The extraordinary group of women’s eight rowing teamed up to beat the world again, rowing the United States to a second straight Olympic gold medal at Dorney Lake in Windsor in the women’s eight competition. Susan (Zsuzsanna) Francia, the Hungarian-born Penn grad was part of the team. As she put it, “That is an American dynasty, baby. There is a lot of power in that boat.” Congratulation!
LONDON — They were minutes away from burying their oars yesterday when two of them reminded the crew about the human machine they had engineered together on Mercer Lake in West Windsor. “You’re our brain, and we’re your body,” Caroline Lind, the team’s sweep, said to Mary Whipple. “And what a great body!” was the coxswain’s enthusiastic reply. They were already a water monster out of control, devouring every task they’ve ever been given for six years running, and challenges from upstarts who grow more fierce with each season.
But this extraordinary group of Princeton pals teamed up to beat the world again today, rowing the United States to a second straight Olympic gold medal at Dorney Lake in Windsor in the women’s eight competition. And as they held off Canada by a half-boat length — finishing in 6 minutes, 10.59 seconds — Esther Lofgren described having “the best feeling in the world.”

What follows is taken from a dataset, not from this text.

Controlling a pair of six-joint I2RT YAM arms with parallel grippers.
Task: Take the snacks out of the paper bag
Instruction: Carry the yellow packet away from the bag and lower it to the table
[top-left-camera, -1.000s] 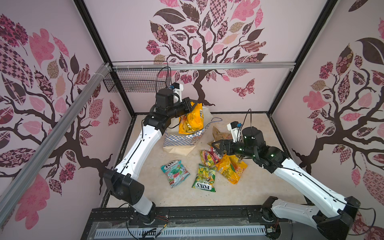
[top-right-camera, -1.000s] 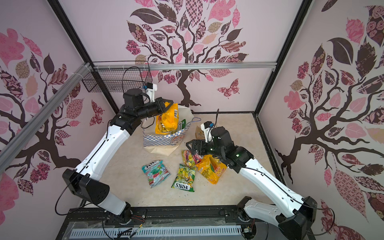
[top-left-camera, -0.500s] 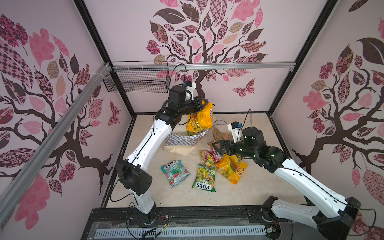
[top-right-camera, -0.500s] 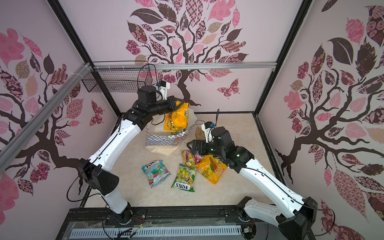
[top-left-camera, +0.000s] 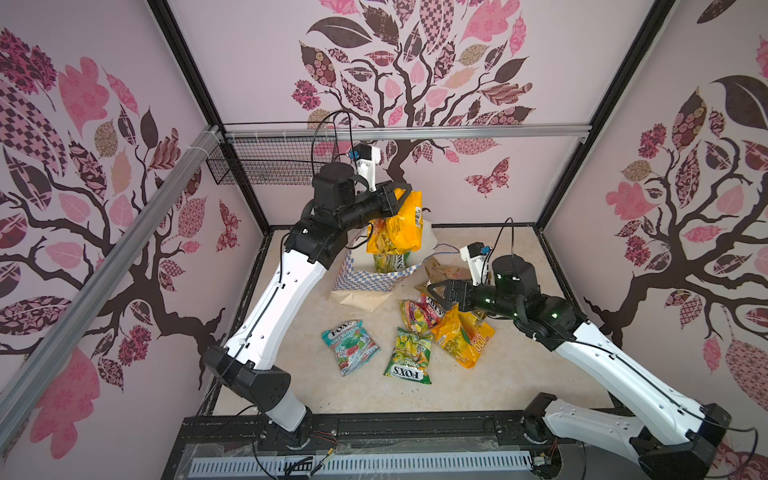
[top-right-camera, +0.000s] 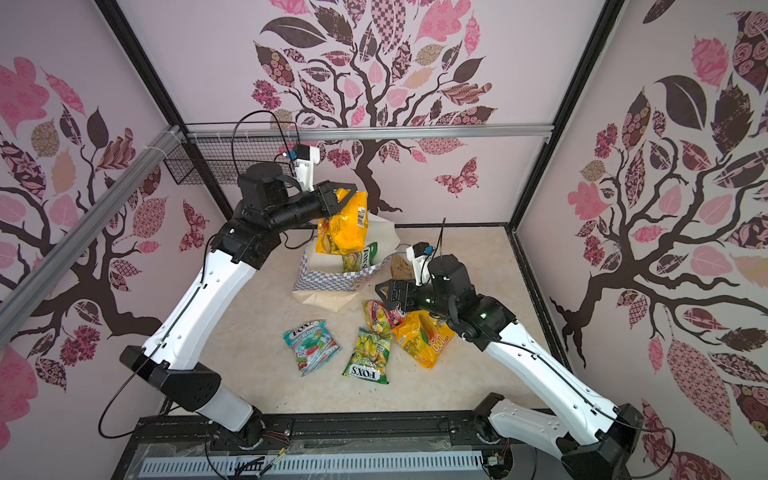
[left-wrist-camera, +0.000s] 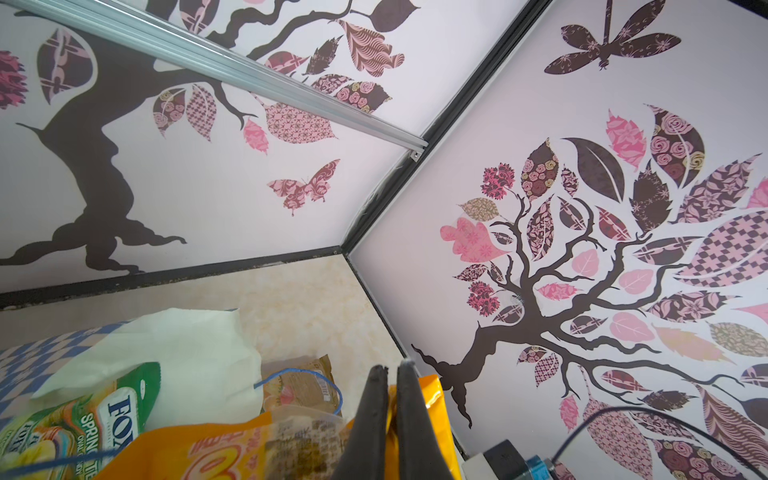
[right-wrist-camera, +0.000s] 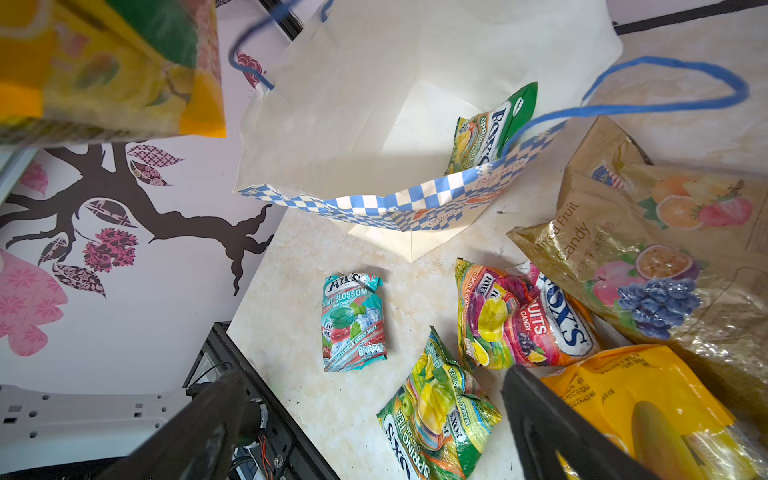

“We were having the best race of our lives,” said Lofgren, who like most of the oarswomen lives in Princeton, where the U.S. national rowing team is based. “Even with conditions a little bumpy out there, we kept pushing through everything.” The team is composed of Lind — an actual Princeton grad, who has a postgraduate degree from Rider University — plus Whipple (Orangevale, Calif.), Lofgren (Newport Beach, Calif.), Caryn Davies (Ithaca), Eleanor Logan (Boothbay Harbor, Maine), Meghan Musnicki (Naples, N.Y.), Taylor Ritzel (Larkspur, Colo.), Susan Francia (Abington, Pa.) and Erin Cafaro (Modesto, Calif.).
Together, they powered their way to a 2.3-second lead halfway through the 2,000-meter race and never lost it. When it was over, Whipple surrendered to coxswain tradition by allowing her diminutive frame (5-3, 106 pounds) to be ceremoniously hurled into Dorney Lake by her teammates, most of whom are in the 6-foot, 175-pound area.

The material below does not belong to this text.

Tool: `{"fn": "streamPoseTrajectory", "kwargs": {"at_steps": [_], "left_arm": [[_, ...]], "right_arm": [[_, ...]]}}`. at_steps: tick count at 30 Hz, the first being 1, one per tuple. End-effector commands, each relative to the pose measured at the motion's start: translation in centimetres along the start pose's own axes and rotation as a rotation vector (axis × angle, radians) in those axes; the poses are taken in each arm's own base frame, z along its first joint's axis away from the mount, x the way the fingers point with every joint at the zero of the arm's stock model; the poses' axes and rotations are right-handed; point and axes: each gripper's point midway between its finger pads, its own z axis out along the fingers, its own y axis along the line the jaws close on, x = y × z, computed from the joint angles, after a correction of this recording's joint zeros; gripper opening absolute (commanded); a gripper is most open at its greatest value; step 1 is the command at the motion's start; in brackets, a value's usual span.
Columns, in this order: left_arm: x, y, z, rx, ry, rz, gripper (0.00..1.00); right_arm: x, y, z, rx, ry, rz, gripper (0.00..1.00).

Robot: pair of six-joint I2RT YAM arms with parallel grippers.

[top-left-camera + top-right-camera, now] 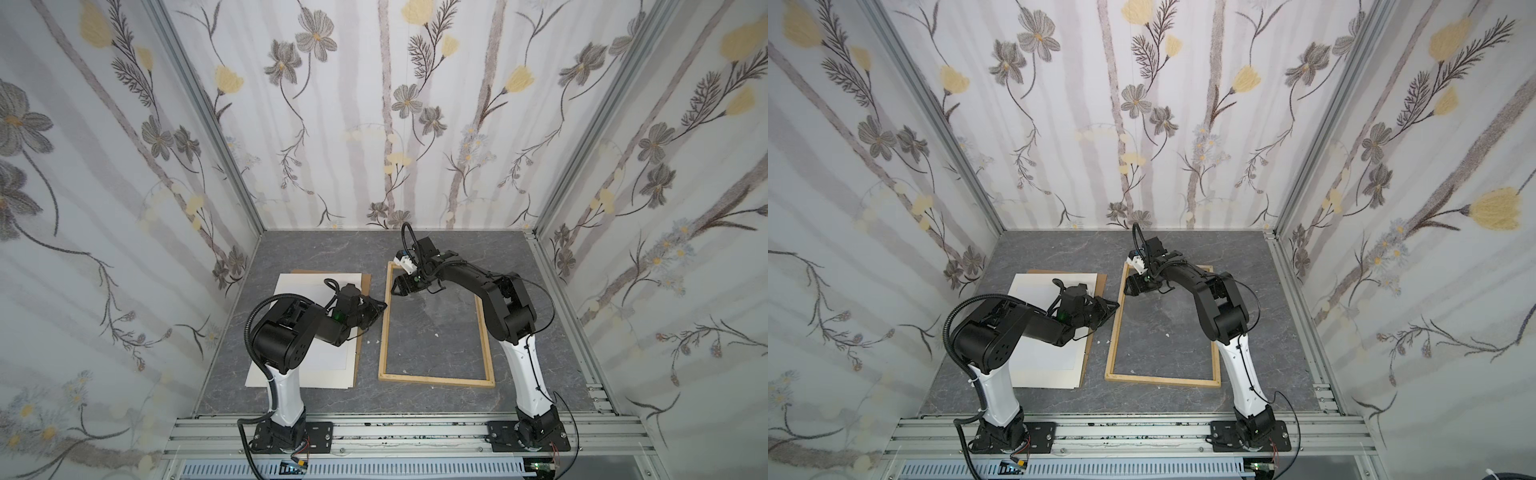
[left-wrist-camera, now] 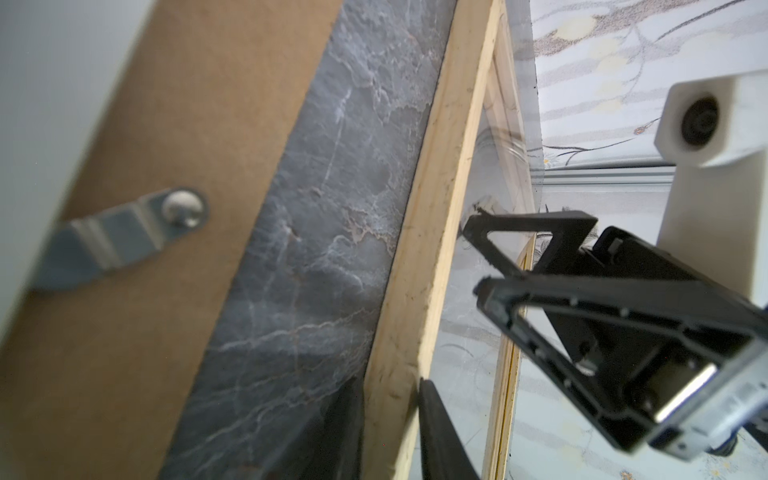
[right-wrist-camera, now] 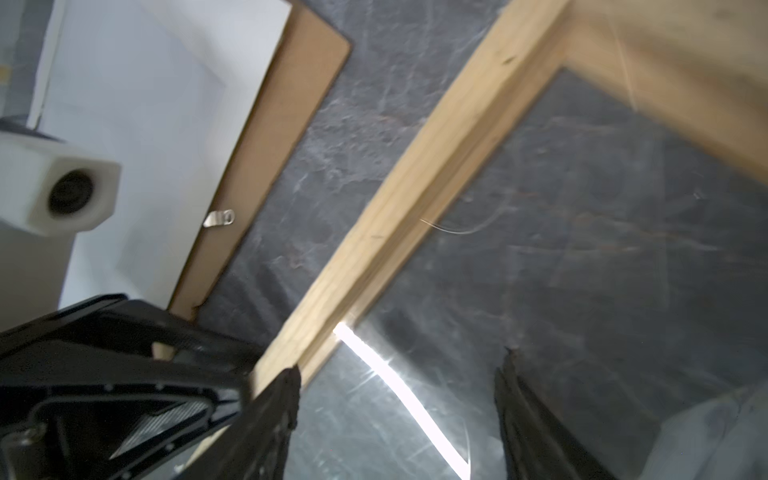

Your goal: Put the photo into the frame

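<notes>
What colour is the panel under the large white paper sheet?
Brown; the flat hardboard panel shows best in the right wrist view.

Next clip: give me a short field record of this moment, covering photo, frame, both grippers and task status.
photo: white side up, lying on the brown board, left of the frame
frame: on the table, no photo in it; glare in the opening suggests glass
left gripper: shut on the frame's left strip
right gripper: open, low inside the frame near its far left corner, one finger by the same strip
status: photo not yet in the frame
</notes>
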Motion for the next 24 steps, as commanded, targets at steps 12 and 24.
{"fn": "streamPoseTrajectory", "kwargs": {"at_steps": [12,24], "left_arm": [[-0.1,-0.5,-0.8,0.004,-0.015,0.002,0.23],[0.2,-0.2,-1.0,-0.008,-0.011,-0.001,0.23]], "right_arm": [[-7.8,-5.8,-10.7,0.291,-0.284,0.095,0.92],[-9.0,-10.1,-7.3,0.285,-0.247,0.138,0.93]]}}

“The last few hundred (meters) was a little rough, but we just sold it and did what we had to do,” said Whipple. “There were a couple of little rough spots here and there … but we got into our rhythm, and it was just a crushing rhythm. It was relentless. It was exactly what we planned to do.” Canada finished in 6:12.06 to take the silver, while the Netherlands won bronze with 6:13.12. The response from the rowing community throughout the U.S. was a combination of relief and pride. Jason Read, the legendary rower from Ringoes who sat in the bow seat when the U.S. men’s eight won the gold at Athens, put it best in an e-mail to The Star-Ledger yesterday:
“It is an epic occasion for any boat at the Olympic or World Championships level to go undefeated for so long,” Read said. “The British men from ’84 to 2004 come to mind. Rowing has so many moving parts, so many variables that can drastically influence results. The probability to do what our Princeton women did under the incomparable (coach) Tom Terhar is vanishingly small. One might even say providential.”
If it was not providence, it was destiny. As Francia, the Hungarian-born Penn grad put it, “That is an American dynasty, baby. There is a lot of power in that boat.” And a lifetime’s worth of accomplishment. Then there was Ritzel, the granddaughter of former Denver Broncos coach Red Miller, who had dedicated these Olympics to the mother she lost to cancer 19 months ago.
“I’m so excited that I could give this to her,” Ritzel said. “Walking the course today I saw the sun kind of peek through the clouds and I know she’s here. I dedicate everything I’ve done to her.” And there was closure of another kind: Whipple, who has coxed the U.S. for 11 of the last 12 years, was in her final race. “I am in awe of my teammates and what they had to endure and what they can handle,” said Whipple, 32. “They are so committed and I am so proud to be their teammate.”